On Wednesday, Hillary Clinton told a tech conference that President Trump's victory over her in November came with a little help from an army of automated bots on Twitter, and alluded to reports that bots are once again amassing at Trump's Twitter fortress. "Who is behind driving up Trump's Twitter followers by the millions? We know they're bots," she said. "Is it to make him look more popular than he is? Is it to try to influence others on Twitter about what the messaging is so that people get caught up in it and lose sight of what they're trying to say?"

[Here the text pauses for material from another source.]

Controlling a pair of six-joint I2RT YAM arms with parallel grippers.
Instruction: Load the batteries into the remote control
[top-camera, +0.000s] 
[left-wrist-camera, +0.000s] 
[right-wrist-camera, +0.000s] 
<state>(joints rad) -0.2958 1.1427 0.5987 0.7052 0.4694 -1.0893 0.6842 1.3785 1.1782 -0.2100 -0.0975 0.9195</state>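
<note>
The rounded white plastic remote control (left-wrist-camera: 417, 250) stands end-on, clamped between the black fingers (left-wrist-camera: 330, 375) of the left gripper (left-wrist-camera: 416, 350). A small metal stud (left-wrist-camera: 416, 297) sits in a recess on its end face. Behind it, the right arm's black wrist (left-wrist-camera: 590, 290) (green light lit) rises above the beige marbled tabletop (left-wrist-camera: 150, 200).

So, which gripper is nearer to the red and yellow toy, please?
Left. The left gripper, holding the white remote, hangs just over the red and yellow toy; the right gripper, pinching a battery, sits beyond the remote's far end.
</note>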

BuzzFeed News rated that assertion false, because Twitter had told BuzzFeed that Trump did not recently gain 5 million followers in three days, but researchers say there really is something fishy going on with Trump's Twitter numbers — which grew by 2.4 million in May, from 28.6 million to 31 million followers, or about one new follower a second. "In my expert opinion, something strange is going on," Samuel C. Woolley, research director for the Computational Propaganda project at Oxford University, tells The Washington Post. "It's consistent with other strange things that have gone on before with this politician's Twitter feed."

The numbers themselves aren't that shocking — he is president, and uses Twitter a lot — but there's "a strangely large percentage of Trump's followers — and especially his newest followers — that have only the most rudimentary account information, with no profile picture, few followers, and little sign that they have ever tweeted." These so-called "egg followers" are often, but not always, automated bots. According to analytics firm SocialRank, Trump has 9.1 million egg followers, up from 5 million in February. "The quality of the new followers is pretty bad," says Jonathan Albright at Columbia.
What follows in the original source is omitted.